School mates joyfully recalled fun filled summer vacations, shiny new swing sets put together by loving family members, and bedtime stories that whisked them off to faraway lands; read by kindly mothers that caressed their foreheads and kissed them tenderly, welcoming them into flowery, perfumed fields of cotton candy dreams.
His earliest memories were of cursing and humiliation lavished upon him by a man to whom he looked for love and guidance. He recalled well, fists from the angry, drunken father that beat him mercilessly, and often until he lost consciousness. His visions were of a mother, watching it all from sinister shadows behind cracked doors, shaded windows, and darkened glasses.
He married young and fathered three, and though he fought hard to overcome the young boy’s example of a man, he could not.
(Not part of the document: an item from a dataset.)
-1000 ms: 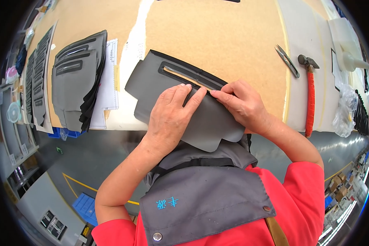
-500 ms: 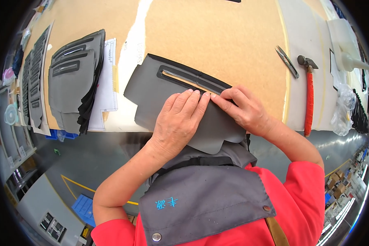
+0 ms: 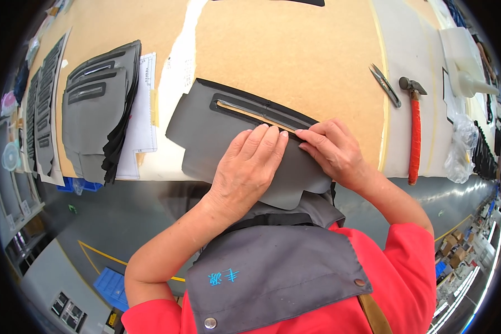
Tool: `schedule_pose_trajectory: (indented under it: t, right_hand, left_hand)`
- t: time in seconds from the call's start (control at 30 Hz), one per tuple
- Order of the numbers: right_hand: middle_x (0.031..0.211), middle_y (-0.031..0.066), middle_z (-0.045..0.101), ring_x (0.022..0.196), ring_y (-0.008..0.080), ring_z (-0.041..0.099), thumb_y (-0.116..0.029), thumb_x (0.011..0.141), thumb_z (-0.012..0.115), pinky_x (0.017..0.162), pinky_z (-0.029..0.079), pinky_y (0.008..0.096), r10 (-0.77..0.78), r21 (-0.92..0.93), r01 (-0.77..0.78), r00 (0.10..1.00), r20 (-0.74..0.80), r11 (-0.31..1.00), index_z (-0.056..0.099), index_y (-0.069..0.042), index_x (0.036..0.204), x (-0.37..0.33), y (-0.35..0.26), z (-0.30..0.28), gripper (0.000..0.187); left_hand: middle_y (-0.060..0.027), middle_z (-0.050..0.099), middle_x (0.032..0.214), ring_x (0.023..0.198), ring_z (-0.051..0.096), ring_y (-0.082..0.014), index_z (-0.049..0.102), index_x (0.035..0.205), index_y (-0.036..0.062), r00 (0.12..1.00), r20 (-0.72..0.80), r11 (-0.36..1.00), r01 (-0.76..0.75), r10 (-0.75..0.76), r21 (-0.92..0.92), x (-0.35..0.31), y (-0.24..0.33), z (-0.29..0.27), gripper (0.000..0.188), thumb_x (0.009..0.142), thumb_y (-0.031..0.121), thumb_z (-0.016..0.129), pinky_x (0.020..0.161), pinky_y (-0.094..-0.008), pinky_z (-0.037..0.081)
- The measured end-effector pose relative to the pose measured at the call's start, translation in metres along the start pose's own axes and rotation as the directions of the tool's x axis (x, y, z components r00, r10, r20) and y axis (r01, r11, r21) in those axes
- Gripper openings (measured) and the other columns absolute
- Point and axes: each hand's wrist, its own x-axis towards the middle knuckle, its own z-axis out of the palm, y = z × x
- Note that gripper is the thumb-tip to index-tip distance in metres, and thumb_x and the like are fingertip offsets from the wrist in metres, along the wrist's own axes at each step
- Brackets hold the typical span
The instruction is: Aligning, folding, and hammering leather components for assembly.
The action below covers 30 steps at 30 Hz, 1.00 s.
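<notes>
Head view: we press our left hand (image 3: 245, 170) flat, fingers together, on a grey fabric panel (image 3: 206, 136) lying at the near edge of the tan worktable (image 3: 295, 50). Our right hand (image 3: 334, 150) pinches the panel's edge just beside the long slot opening (image 3: 261, 111), fingertips narrow and touching the left hand's. A stack of similar grey panels (image 3: 94, 106) lies to the left; small snips (image 3: 385, 84) and a red-handled hammer (image 3: 414, 131) lie to the right.
</notes>
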Motion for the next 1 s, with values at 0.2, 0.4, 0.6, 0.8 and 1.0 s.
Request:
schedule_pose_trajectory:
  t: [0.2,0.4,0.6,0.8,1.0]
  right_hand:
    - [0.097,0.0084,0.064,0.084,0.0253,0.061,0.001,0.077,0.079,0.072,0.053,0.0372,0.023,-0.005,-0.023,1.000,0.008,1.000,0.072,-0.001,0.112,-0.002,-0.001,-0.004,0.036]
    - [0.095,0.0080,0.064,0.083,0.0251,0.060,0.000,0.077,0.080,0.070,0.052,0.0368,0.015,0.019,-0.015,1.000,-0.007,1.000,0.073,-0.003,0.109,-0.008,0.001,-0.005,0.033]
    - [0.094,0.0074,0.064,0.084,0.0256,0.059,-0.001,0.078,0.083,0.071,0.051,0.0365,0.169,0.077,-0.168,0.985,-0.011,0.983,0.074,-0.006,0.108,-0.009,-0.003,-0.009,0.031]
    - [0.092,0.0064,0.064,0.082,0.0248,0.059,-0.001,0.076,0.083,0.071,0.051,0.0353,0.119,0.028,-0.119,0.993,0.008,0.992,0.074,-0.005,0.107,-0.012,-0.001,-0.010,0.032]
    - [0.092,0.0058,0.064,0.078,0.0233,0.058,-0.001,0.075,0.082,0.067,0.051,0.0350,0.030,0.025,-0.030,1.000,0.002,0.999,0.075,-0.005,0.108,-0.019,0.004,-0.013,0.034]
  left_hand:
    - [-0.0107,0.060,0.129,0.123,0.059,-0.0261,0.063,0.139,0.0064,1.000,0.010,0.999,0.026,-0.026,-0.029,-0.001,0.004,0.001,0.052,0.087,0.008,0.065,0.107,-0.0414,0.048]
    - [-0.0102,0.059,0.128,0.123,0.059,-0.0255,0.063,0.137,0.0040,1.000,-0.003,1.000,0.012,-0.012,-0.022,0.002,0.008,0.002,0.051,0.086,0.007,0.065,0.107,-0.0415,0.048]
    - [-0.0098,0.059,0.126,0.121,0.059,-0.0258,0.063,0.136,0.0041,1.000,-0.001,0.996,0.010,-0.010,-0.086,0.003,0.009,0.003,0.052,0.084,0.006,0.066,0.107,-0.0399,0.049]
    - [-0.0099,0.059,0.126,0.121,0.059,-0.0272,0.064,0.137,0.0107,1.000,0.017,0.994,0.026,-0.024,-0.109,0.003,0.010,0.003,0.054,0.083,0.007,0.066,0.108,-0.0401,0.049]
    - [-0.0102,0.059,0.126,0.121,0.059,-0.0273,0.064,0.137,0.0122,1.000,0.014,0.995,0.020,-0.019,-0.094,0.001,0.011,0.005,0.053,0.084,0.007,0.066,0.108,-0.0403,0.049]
He found himself begging for handouts in a local homeless shelter and often shamelessly, crying himself to sleep in isolated corners of crowded rooms.
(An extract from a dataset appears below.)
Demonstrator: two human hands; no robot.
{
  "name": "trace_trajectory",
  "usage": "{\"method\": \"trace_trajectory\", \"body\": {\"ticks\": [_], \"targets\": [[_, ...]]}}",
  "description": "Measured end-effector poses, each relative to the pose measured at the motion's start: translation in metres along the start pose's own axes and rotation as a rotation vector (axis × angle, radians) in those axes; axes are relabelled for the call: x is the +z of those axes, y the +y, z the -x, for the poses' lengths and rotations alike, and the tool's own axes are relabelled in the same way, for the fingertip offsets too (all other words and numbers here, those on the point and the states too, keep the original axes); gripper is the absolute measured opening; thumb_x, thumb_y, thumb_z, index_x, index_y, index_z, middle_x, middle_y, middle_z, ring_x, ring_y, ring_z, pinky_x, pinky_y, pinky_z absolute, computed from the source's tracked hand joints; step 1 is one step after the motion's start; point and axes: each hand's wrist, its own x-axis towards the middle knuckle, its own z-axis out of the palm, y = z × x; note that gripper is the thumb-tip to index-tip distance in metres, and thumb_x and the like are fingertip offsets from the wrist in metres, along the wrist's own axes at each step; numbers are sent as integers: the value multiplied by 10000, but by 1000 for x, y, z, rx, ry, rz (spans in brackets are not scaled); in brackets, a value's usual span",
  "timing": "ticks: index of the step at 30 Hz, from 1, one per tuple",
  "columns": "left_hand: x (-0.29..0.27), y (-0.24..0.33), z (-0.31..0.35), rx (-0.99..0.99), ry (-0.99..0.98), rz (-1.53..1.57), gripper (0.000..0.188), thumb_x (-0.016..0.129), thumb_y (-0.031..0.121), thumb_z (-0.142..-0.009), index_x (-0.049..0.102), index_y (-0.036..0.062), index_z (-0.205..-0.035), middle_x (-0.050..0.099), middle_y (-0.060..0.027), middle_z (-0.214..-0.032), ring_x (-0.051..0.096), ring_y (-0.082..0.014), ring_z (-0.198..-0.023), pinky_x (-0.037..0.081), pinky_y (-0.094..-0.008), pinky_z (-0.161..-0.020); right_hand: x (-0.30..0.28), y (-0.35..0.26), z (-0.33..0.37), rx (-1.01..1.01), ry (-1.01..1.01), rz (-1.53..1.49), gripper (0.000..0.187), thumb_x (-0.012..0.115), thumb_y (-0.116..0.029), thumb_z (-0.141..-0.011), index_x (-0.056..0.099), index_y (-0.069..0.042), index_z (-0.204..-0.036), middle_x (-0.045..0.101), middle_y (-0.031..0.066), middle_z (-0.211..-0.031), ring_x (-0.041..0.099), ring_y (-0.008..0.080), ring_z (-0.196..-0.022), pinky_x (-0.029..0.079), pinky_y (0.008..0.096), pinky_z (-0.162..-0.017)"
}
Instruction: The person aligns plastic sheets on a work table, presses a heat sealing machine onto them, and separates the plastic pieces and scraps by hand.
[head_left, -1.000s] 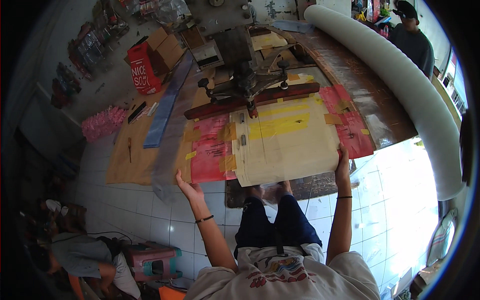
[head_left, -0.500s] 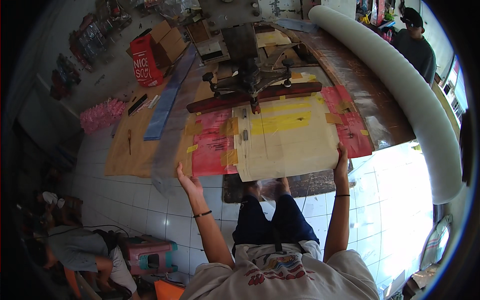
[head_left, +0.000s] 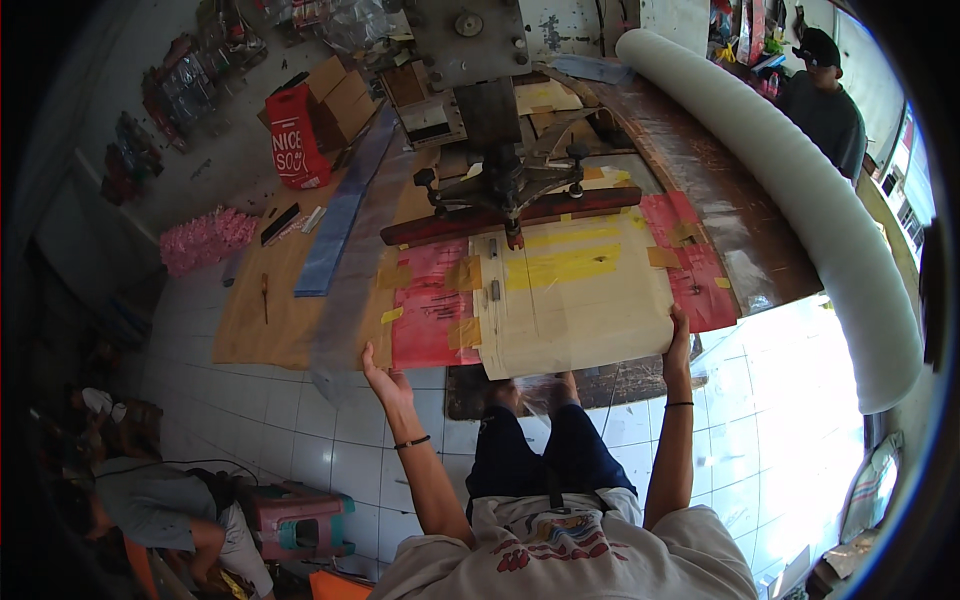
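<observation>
White floor tiles run under a long worktable (head_left: 740, 250) patched red and yellow. At its near edge lies a pale beige sheet (head_left: 585, 320); the right hand (head_left: 680, 335) pinches its right edge, while the left hand (head_left: 385, 380) hangs open, holding nothing, off the table's near-left corner.

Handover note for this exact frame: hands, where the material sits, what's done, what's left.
Left hand: open, palm up, at the near left edge of a clear plastic sheet, seemingly under it.
Right hand: on the near right corner of the pale sheet; whether it grips is unclear.
The pale sheet lies flat on the worktable, over red and yellow taped patches, its far edge at the red bar of the press.
Done: sheets laid out up to the bar.
Left: probably squaring them; the bar's position over them is unclear.
</observation>
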Motion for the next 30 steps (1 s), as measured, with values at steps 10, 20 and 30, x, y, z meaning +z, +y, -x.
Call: {"method": "trace_trajectory", "body": {"ticks": [10, 20, 30], "targets": [[5, 3, 4, -17, 35, 0, 497, 667, 366, -938, 584, 32, -1296, 652, -79, -1274, 619, -203, -1170, 485, -337, -994, -1, 2, -2, -2, 4, 23, 627, 499, -586, -991, 604, -55, -1307, 623, 46, -1226, 559, 144, -1146, 392, 293, -1031], [-2, 1, -2, -13, 6, 23, 464, 655, 353, -947, 595, 48, -1292, 673, -75, -1260, 649, -202, -1142, 508, -338, -980, -1, -2, -1, 15, 10, 83, 723, 459, -575, -1005, 519, 6, -1432, 589, 111, -1360, 537, 203, -1250, 357, 318, -1099], [1, 1, 4, 3, -3, 15, 501, 663, 363, -948, 573, 28, -1310, 657, -85, -1263, 631, -200, -1159, 492, -339, -995, -6, 7, -2, -55, 60, 90, 631, 504, -554, -1001, 573, -46, -1370, 600, 51, -1269, 545, 143, -1174, 395, 289, -1047]]}}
Deep crevices mapped his face making it difficult for anyone meeting him for the first time to believe he was a young man, barely thirty. His hair, streaked with grey, hung long around his unkempt beard and it appeared that soap and water were supreme on his long list of enemies.
His sins were many; too many to number and the horribleness of
them made it impossible for him to ever forgive himself. His memories tormented and vexed him from morning till night, and he grew bitter and resentful of anyone who dared wear the hint of a smile.
Surely the papers would report a rapid ending to a long and troubled life and he was confident the world’s water bucket would never miss the one tiny drop of his meaningless, insignificant existence.
His white knuckles clenched the wooden pier one final time. One last time he breathed in the salty air of remorse and the encumbering smog of guilt. He lifted one leg, resting it momentarily, high upon the rail. One final surge would catapult him into the chasm below ending a life he was certain not worth living. He closed his eyes readying his nerves for the leap.
“Young man?” a voice behind him called.
Warm hands steadied his trembling shoulders. He sighed, lowered his leg, and released his grip on the rail.
“Can I talk to you a minute?” the man continued.
He hung his head, turning to face the stranger.
“I want you to meet someone. Someone who loves you in spite of what you’ve done and where you’ve been. Would you sit with me a moment?”
He closed his eyes and began to weep. Slowly, unfamiliar sprinkles from the rains of acceptance dripped from his tough exterior. As time raced by unnoticed, wave after wave of cleansing floods knocked him to his knees again and again, and for the first time, the boy came face to face with a man called peace.